Is it the Ringling Brothers Park?

Nitram

(24,746 posts)
5. Interesting. I've always wanted to be dumped in a hole next to a tree.
Fri Nov 16, 2018, 10:57 AM
Nov 2018

One suggestion I found problematic: burying cremated ashes in a container made of Himalayan salt would be toxic to a tree and would serve to protect the remains from natural decomposittion by bacteria. Not a very greeen solution.

csziggy

(34,189 posts)
7. Digging next to a tree could be hard - think of all the roots!
Fri Nov 16, 2018, 10:33 PM
Nov 2018

Better than that - plant a tree where you are buried, whether your entire body with a green burial or cremated. If you need a container, use an unfinished wood box. It will degrade along with your remains.

I just want a shroud of plain cotton and a hole, no container at all.

Nitram

(24,746 posts)
8. Excellent point, csziggy. We don't want to damage the roots of the tree we will become.
Sat Nov 17, 2018, 09:46 AM
Nov 2018

I'll take the CZiggy Plan, please. Ideally, the tree would have plenty of space to grow outwards. In addition, be nice too get permission to be interred on land that is under a perpetual easement forbidding the harvesting of trees. There are a lot of those in the Chesapeake Bay Watershed, protecting trees along rivers and streams.

csziggy

(34,189 posts)
9. I'm lucky - I own sixty acres so have lots of room to plant trees
Sat Nov 17, 2018, 10:00 AM
Nov 2018

In fact when we first bought this farm 40 years ago we planted about two thousand trees. But we still have space in the pastures where we could plant another few hundred trees, LOL.

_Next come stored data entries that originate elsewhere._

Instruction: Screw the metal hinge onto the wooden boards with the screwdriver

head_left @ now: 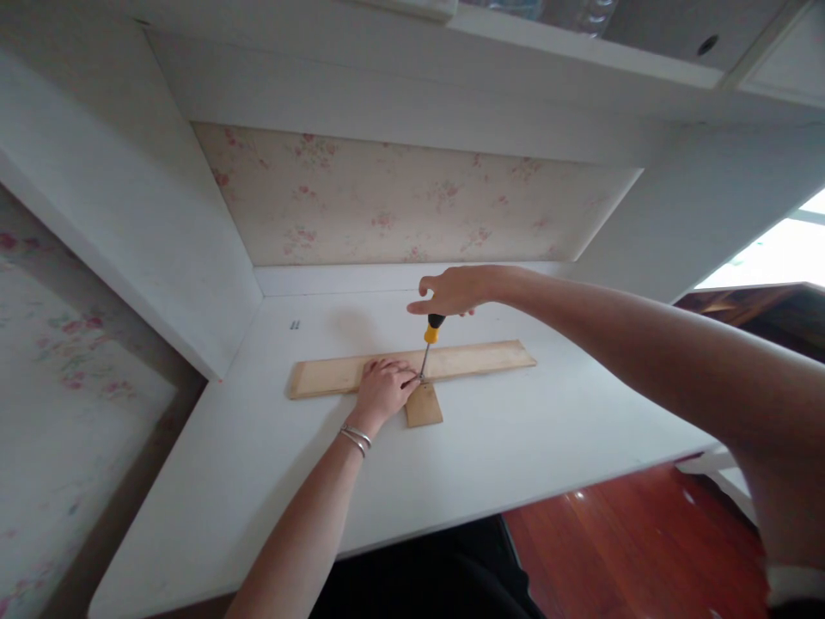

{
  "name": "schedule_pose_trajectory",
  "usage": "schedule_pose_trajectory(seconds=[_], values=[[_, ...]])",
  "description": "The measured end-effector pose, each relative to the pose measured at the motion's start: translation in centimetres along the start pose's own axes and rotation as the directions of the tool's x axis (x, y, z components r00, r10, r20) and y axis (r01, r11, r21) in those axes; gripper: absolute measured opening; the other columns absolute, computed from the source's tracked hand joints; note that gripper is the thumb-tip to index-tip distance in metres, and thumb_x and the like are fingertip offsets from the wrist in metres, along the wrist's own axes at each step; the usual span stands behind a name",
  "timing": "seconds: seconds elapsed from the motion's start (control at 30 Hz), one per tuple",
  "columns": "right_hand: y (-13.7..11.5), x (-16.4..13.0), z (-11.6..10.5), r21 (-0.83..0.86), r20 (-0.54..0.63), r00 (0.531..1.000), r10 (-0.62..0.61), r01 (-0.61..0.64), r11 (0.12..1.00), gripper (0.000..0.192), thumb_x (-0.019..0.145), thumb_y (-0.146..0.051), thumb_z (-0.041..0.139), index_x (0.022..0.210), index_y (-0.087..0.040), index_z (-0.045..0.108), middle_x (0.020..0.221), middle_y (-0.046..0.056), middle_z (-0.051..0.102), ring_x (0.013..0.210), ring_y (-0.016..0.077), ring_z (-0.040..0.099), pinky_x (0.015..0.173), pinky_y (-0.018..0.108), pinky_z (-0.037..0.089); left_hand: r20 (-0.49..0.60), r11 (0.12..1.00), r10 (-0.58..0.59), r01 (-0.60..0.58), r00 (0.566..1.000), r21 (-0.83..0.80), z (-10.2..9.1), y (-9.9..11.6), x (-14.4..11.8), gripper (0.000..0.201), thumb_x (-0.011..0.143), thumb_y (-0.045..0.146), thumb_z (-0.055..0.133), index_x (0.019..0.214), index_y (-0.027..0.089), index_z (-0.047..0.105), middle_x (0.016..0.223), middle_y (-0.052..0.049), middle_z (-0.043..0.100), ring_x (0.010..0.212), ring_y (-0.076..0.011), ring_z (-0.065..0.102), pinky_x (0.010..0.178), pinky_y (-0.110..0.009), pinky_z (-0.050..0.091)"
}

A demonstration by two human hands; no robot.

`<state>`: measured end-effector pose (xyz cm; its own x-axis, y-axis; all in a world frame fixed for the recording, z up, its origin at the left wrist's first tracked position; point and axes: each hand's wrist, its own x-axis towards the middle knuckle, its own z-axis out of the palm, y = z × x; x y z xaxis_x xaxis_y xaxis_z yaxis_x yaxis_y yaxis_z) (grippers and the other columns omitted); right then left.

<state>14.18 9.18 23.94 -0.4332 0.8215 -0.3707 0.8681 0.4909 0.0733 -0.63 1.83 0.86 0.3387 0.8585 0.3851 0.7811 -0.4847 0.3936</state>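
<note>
My right hand is closed around the top of a screwdriver with a yellow and black handle. The screwdriver stands nearly upright, its tip down at the front edge of a long wooden board. A short wooden piece sticks out from that edge towards me. My left hand lies over the board, with thumb and forefinger drawn together beside the tip. A small metallic bit shows at these fingertips, too small to name. Silver bangles circle my left wrist.
The boards lie on a white desk with side panels and a shelf overhead. A few tiny dark items or marks show at the back left. Floral wallpaper covers the back. Reddish wooden floor lies beyond the front edge.
</note>
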Motion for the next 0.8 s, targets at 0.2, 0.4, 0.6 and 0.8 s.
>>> schedule_pose_trajectory(seconds=[0.2,0.4,0.6,0.8], values=[[0.5,-0.1,0.1,0.002,0.023,0.993,-0.116,0.116,0.993,0.05,0.076,-0.053,0.056,0.111,-0.017,0.057,0.081,0.008,0.068,0.063,0.0174,0.061,0.057,0.027,0.039,0.004,1.0,-0.004,0.004,1.0,0.004,0.0,0.1,0.0,0.021,0.086,0.038,0.053,0.097,0.032,0.07,0.11,0.002,0.067,0.106,-0.0181,0.052,0.099,-0.037,0.028],[0.3,-0.1,0.2,0.026,0.022,1.0,0.0,0.0,1.0,0.059,0.081,-0.066,0.041,0.102,-0.014,0.06,0.076,0.01,0.067,0.058,0.0174,0.06,0.056,0.029,0.039,0.006,1.0,-0.02,0.02,1.0,-0.007,-0.1,0.1,-0.1,0.02,0.086,0.037,0.053,0.097,0.032,0.07,0.111,0.002,0.067,0.107,-0.0185,0.053,0.099,-0.038,0.028],[-0.4,-0.5,-0.4,0.064,0.071,0.991,-0.116,0.112,0.992,0.052,0.077,-0.049,0.056,0.12,-0.019,0.053,0.086,0.007,0.067,0.062,0.0152,0.06,0.056,0.026,0.039,0.01,1.0,0.0,0.0,1.0,-0.004,-0.2,0.3,0.0,0.02,0.087,0.036,0.053,0.096,0.031,0.069,0.108,0.002,0.067,0.104,-0.018,0.054,0.097,-0.038,0.028],[-0.5,0.0,-0.4,-0.068,0.085,0.995,0.046,-0.04,0.997,0.062,0.084,-0.063,0.034,0.097,-0.01,0.065,0.068,0.012,0.064,0.055,0.0186,0.058,0.056,0.031,0.039,0.005,1.0,0.003,-0.004,1.0,0.009,-0.2,0.2,-0.1,0.022,0.088,0.036,0.051,0.098,0.03,0.069,0.111,0.001,0.067,0.106,-0.0181,0.053,0.097,-0.037,0.028]])
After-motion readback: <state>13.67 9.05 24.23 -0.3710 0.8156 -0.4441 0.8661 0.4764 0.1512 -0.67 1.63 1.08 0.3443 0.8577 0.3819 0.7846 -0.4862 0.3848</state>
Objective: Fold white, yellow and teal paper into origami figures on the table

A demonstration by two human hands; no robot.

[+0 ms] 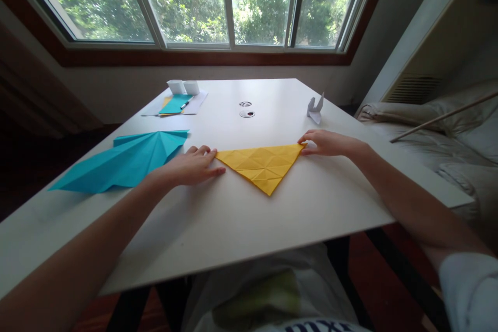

I plan to keep this place as a park after I die - just have to figure out the legal stuff to make it happen - so there would not be houses built where I am planted.

Nitram

(24,746 posts)
10. We have two acres, which is too small to place under easement with any organization I know of.
Sat Nov 17, 2018, 10:02 AM
Nov 2018

I would strongly advise you to look into placing your land under a conservation easement that would protect forested and open space land in perpetuity. What state do you live in?

csziggy

(34,189 posts)
11. I'm in Florida and will be working with experts
Sat Nov 17, 2018, 10:09 AM
Nov 2018

My farm is still partly owned by my parents' estates. Once that is settled and it is all mine I can make the choices to protect the farm. My brother-in-law is an attorney who specialized in land deals (he represented energy companies but he's had to deal with groups protecting the land) and a friend was in one of the groups my BIL fought against in court. Plus I will be seeing an estate attorney after Thanksgiving to start setting things up.

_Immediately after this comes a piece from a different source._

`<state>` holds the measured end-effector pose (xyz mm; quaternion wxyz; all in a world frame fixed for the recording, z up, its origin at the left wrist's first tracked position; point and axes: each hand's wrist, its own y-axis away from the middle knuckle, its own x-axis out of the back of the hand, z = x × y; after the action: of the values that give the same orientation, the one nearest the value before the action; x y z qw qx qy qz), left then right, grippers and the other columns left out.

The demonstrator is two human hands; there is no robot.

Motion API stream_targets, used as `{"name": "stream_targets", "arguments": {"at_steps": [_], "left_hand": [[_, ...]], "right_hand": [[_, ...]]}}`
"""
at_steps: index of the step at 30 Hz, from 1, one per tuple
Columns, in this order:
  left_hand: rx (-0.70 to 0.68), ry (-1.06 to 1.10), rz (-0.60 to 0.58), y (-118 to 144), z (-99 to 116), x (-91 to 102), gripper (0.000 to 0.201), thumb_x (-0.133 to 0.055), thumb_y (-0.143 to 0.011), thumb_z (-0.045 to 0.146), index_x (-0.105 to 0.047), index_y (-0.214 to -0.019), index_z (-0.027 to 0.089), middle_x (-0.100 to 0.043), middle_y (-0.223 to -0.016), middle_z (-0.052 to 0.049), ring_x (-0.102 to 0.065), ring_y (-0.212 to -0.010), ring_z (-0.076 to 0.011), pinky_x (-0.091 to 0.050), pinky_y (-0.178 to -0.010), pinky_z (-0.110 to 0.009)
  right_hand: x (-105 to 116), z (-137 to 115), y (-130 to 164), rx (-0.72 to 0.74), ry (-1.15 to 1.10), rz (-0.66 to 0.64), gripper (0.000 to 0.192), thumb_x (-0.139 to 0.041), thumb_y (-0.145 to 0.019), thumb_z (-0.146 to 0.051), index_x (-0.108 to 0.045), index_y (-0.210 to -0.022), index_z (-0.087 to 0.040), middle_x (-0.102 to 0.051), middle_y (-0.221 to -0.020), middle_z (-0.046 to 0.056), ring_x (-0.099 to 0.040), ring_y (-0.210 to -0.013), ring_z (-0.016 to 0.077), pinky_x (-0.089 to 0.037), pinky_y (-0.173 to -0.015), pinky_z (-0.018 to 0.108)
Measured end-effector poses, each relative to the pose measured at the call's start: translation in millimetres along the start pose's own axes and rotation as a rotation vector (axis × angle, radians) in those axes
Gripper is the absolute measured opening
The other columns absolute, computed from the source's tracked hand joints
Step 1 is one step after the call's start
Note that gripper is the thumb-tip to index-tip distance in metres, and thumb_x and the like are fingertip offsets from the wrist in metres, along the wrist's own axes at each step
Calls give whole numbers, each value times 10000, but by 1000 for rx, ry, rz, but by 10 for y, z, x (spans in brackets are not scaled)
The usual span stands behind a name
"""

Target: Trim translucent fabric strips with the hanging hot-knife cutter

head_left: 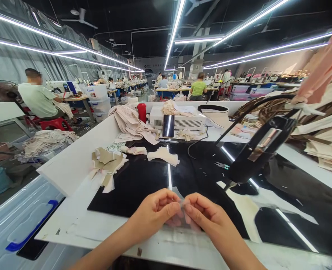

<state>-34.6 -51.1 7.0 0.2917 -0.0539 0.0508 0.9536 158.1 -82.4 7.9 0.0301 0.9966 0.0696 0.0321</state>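
At the near edge of the tabletop (78, 225), the left hand (154, 212) and right hand (208, 217) meet, both pinching a small, thin translucent piece (180, 210) between fingertips. Beyond them lies a glossy black mat (143, 180), with a black tool head (256, 150) hanging over its right side. Farther back sit beige fabric pieces (106, 163), a red cup (141, 112) and a white box (180, 118).

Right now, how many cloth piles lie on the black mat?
3: a tan pile at the mat's left edge, a small piece behind it, a white piece mid-mat. Others may be hidden.
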Motion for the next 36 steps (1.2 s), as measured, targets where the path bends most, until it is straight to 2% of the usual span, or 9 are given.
{"name": "stream_targets", "arguments": {"at_steps": [3,7,10,12,16,21,23,28,36], "left_hand": [[99,34,-6,-65,5,-2,457,-791,-842,581,-631,-850,154,-681,-768,-23,-650,-635,-121,-512,-648,-241],[146,-51,52,-156,33,39,390,-728,-875,534,-598,-816,171,-642,-715,13,-616,-509,-106,-431,-511,-207],[95,-208,81,-228,74,80,272,-662,-911,427,-613,-828,174,-618,-693,27,-579,-481,-93,-384,-476,-194],[64,-309,103,-269,99,102,210,-628,-923,373,-630,-847,177,-599,-690,38,-561,-492,-92,-409,-498,-199],[73,-453,143,-303,103,133,148,-599,-949,348,-652,-945,210,-607,-746,48,-580,-576,-116,-457,-556,-217],[13,-789,228,-265,5,160,14,-611,-977,240,-609,-991,241,-649,-784,68,-587,-646,-124,-400,-617,-232],[-5,-924,243,-247,-45,164,54,-621,-981,204,-583,-985,241,-654,-780,73,-588,-640,-127,-378,-620,-241],[-101,-1267,240,-236,-126,162,87,-628,-1014,227,-590,-937,231,-689,-808,48,-643,-663,-158,-371,-624,-268],[-97,-1446,196,-241,-125,153,113,-630,-1030,243,-632,-921,216,-704,-809,29,-671,-687,-171,-386,-612,-275]], "right_hand": [[24,55,-51,0,10,22,510,-682,-861,-719,-675,-907,-211,-591,-673,-24,-476,-552,117,-411,-538,251],[84,171,-61,30,80,125,472,-697,-885,-656,-628,-1114,-250,-616,-757,-28,-523,-597,133,-442,-545,251],[131,226,-99,34,239,142,335,-699,-907,-566,-675,-1021,-252,-612,-715,-23,-547,-600,148,-456,-548,262],[155,234,-148,67,352,156,256,-666,-934,-502,-718,-921,-252,-638,-704,-6,-579,-611,161,-466,-562,273],[187,241,-239,246,530,177,185,-615,-969,-371,-759,-887,-289,-733,-833,0,-664,-720,173,-519,-645,268],[209,340,-261,408,723,157,195,-555,-1038,-304,-747,-1004,-301,-755,-935,-16,-730,-827,160,-575,-734,255],[212,391,-262,474,840,172,229,-518,-1069,-330,-741,-1034,-291,-761,-956,-7,-736,-849,174,-590,-749,278],[197,472,-277,569,1051,176,343,-415,-1112,-387,-728,-1029,-273,-747,-927,16,-714,-814,196,-569,-659,299],[169,502,-292,570,1111,153,367,-386,-1117,-384,-715,-999,-273,-714,-881,18,-673,-781,205,-542,-648,324]]}}
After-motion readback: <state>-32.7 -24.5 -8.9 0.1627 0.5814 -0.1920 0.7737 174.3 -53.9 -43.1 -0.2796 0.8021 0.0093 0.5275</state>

If I live as long as my Mom I have another 30 years to live here and get the right paperwork set up.

Totally Tunsie

(10,885 posts)
14. You might want to consider body composting,
Thu May 30, 2019, 02:31 AM
May 2019

which was just approved by Gov. Jay Inslee of Washington state.

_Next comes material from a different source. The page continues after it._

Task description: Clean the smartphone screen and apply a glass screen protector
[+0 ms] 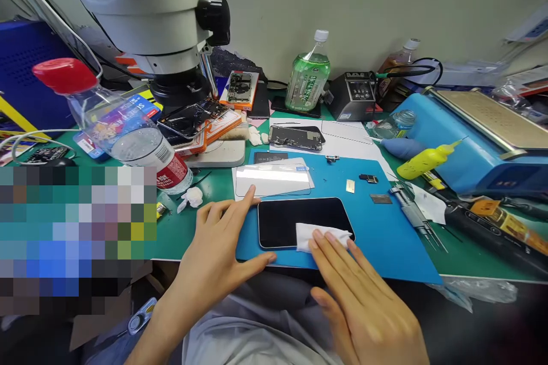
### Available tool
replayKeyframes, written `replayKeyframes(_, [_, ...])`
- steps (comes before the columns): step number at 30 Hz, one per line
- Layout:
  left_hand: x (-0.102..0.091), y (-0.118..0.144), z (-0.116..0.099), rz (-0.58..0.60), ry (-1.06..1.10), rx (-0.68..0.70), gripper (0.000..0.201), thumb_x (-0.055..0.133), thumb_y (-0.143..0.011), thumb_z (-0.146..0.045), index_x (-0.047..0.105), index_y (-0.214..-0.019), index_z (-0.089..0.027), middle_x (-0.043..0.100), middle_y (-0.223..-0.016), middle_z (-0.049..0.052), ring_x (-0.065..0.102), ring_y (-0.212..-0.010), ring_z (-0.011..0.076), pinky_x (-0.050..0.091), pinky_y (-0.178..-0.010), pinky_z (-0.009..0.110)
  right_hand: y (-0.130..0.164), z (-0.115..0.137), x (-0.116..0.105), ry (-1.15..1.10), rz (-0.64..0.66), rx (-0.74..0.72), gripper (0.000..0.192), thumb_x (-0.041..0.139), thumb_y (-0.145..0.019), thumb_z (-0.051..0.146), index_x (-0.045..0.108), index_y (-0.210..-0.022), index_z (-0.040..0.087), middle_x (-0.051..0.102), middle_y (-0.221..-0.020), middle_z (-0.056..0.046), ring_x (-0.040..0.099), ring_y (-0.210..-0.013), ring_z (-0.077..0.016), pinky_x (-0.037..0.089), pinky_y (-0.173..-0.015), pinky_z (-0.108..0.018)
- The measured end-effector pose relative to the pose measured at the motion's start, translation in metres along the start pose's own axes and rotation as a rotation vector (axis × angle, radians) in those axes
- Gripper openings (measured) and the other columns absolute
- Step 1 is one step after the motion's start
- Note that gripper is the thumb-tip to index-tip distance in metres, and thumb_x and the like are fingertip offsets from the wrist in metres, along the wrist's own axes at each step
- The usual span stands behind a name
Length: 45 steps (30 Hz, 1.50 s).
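Note:
A smartphone point(278, 222) with a dark screen lies face up on the blue mat point(368, 251) in front of me. My right hand point(359, 279) presses a folded white wipe point(306, 234) against the right part of the screen. Its fingers are extended side by side over the wipe, with the thumb apart. At the phone's left end is my left hand point(222, 245), open, with thumb and fingers spread; whether a fingertip touches the phone I cannot tell. Behind the phone, a clear glass screen protector point(274, 178) rests on white paper.
A microscope point(149, 17) towers at back left, near a tilted bottle with a red cap point(171, 165). An opened phone point(297, 137) and small parts lie beyond the mat. At right are tweezers point(413, 208), a yellow squeeze bottle point(423, 162) and a blue machine point(462, 131).

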<state>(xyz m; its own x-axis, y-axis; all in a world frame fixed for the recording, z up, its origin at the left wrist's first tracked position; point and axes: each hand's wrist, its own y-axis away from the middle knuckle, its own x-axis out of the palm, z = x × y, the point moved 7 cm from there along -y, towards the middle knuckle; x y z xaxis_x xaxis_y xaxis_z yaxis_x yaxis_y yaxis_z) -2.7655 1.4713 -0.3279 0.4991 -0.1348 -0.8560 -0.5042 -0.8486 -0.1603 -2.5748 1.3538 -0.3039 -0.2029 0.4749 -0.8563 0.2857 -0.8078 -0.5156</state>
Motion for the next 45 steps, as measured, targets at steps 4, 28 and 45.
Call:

https://www.nbcnews.com/news/us-news/composting-human-bodies-now-legal-washington-state-n1008606

It allows licensed facilities to offer "natural organic reduction," which turns a body, mixed with substances such as wood chips and straw, into about two wheelbarrows' worth of soil in a span of several weeks.

Loved ones are allowed to keep the soil to spread, just as they might spread the ashes of someone who has been cremated — or even use it to plant vegetables or a tree.

Nitram

(24,746 posts)
15. I'v always leaned towards cremation, but that does involve a contribution of greenhouse gases.
Thu May 30, 2019, 04:01 PM
May 2019

Becoming fertilizer for a tree, does the opposite. Perhaps the composting method is the best.